New IIGS Accelerator In Development


SaturnGoddex

Recommended Posts

Howdy all, I've made this thread just as a placeholder for now, I've been working on designing a new Apple IIGS accelerator. It'll run somewhere in the range of 14mhz (though it may be possible to overclock for the bold of heart), and should be a reasonable price (especially compared to vintage ones). It will feature an integrated ram expansion and a new approach to the cache that (fingers crossed it works) might make it faster than any other accelerators at the same frequency. I don't want to make any firm promises on a timeline but a very good portion of the design is already done and I'd expect to have a prototype ready sometime soon.

 

If you're interested, I did put together a little survey, filling it out would be helpful to me. I did add an option to leave an email address if you'd like any updates on it, but it's completely optional and any news will also be posted to this thread.

 

Survey: https://forms.gle/C3QA4jtwn41cwDkAA

 

Otherwise, enjoy, and fingers crossed for exciting things to come!

  • Like 5
Link to comment
Share on other sites

15 hours ago, bikeguychicago said:

How do you envision this project compared to existing solutions like AppleSqueezer and Transwarp?

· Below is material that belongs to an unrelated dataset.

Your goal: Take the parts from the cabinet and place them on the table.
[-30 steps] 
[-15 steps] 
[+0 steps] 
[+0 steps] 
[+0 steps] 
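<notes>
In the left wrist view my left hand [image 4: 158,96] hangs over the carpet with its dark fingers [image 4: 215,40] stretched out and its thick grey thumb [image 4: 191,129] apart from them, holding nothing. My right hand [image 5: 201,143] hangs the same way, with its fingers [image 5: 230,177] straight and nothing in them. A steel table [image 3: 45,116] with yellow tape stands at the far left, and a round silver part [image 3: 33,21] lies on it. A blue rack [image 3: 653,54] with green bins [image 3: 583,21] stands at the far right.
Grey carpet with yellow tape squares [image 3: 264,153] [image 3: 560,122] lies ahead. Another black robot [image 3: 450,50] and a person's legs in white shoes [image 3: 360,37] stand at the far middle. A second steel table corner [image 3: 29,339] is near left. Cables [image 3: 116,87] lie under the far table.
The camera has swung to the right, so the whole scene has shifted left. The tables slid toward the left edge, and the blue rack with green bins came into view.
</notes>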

The first thing (something that may or may not be something anyone cares about but me) is that this is all actual hardware, with no fpga or emulation solutions on the board. There is going to be a cpld handling some of the logic functions, but that's just because otherwise I'd have to fit around 15 random chips worth of logic gates on a board that's already a little cramped. This tickles my fancy (I've personally just never felt that excited about a big black box of an fpga doing everything, it's technically very impressive but at that point I feel like I might as well just run an emulator.) It also means that I can take out the single most expensive component from the apple squeezer and use cheaper parts that will also be more readily available. This is just speculation on my part but I'd imagine component shortages are part of the reason other new accelerators are sold out and unavailable to me, so I've been making sure to avoid any parts that'll be difficult to get my hands on.

 

The second thing is the bottleneck the IIGS has. Writing to video ram is the biggest obstacle for games, with writes always slowing down to the 1Mhz system bus regardless of how fast the CPU is. The specific idea I'm working with is using a queue for any writes to vram. It can be filled at the full accelerated 14mhz speed, with it then saturating 100% of the bandwidth of the slow bus. Basically it'd work more like a DMA, transferring data on every single clock cycle.

 

As far as I know, the fastest way to move data into vram is using the PEA instruction, which takes 5 cycles to put 2 bytes into vram (assuming the stack has already been set to point there). Only 2 of those cycles actually need to touch slow memory, so the hypothetical best time for something like this would be 2000 nanoseconds for the actual slow writes, and about another 214s at the 14 mhz speed. But with the queue approach, as long as it isn't full, every cycle could be accelerated, meaning the whole process would take only 357 ns.

 

2214/357 ~= a 6x speed increase at the worst bottleneck in the system. Even if this is only true part of the time this can be a significant performance increase. Of course, once the cpu fills the queue it'll be stuck waiting to do writes in the old fashioned slow way. But since the queue is a decent length as long as on average we're writing only 1 byte to vram every 14 cycles then it empties as quick as it fills and we remain at max speed. Factoring in other code (most programs or games are not just writing a test pattern endlessly after all) I'm willing to bet this is true more often than not. Of course though, the proof is in the pudding, and I won't know if any of this actually works out until I have the thing in my hands and test it :P

 

 

Link to comment
Share on other sites

  • 1 month later...

One requirement that the AppleSqueezer messes up on... make it a vertical card.  The AppleSqueezer requires that I remove most of my expansion cards (Like I had a Grapple printer card in there). 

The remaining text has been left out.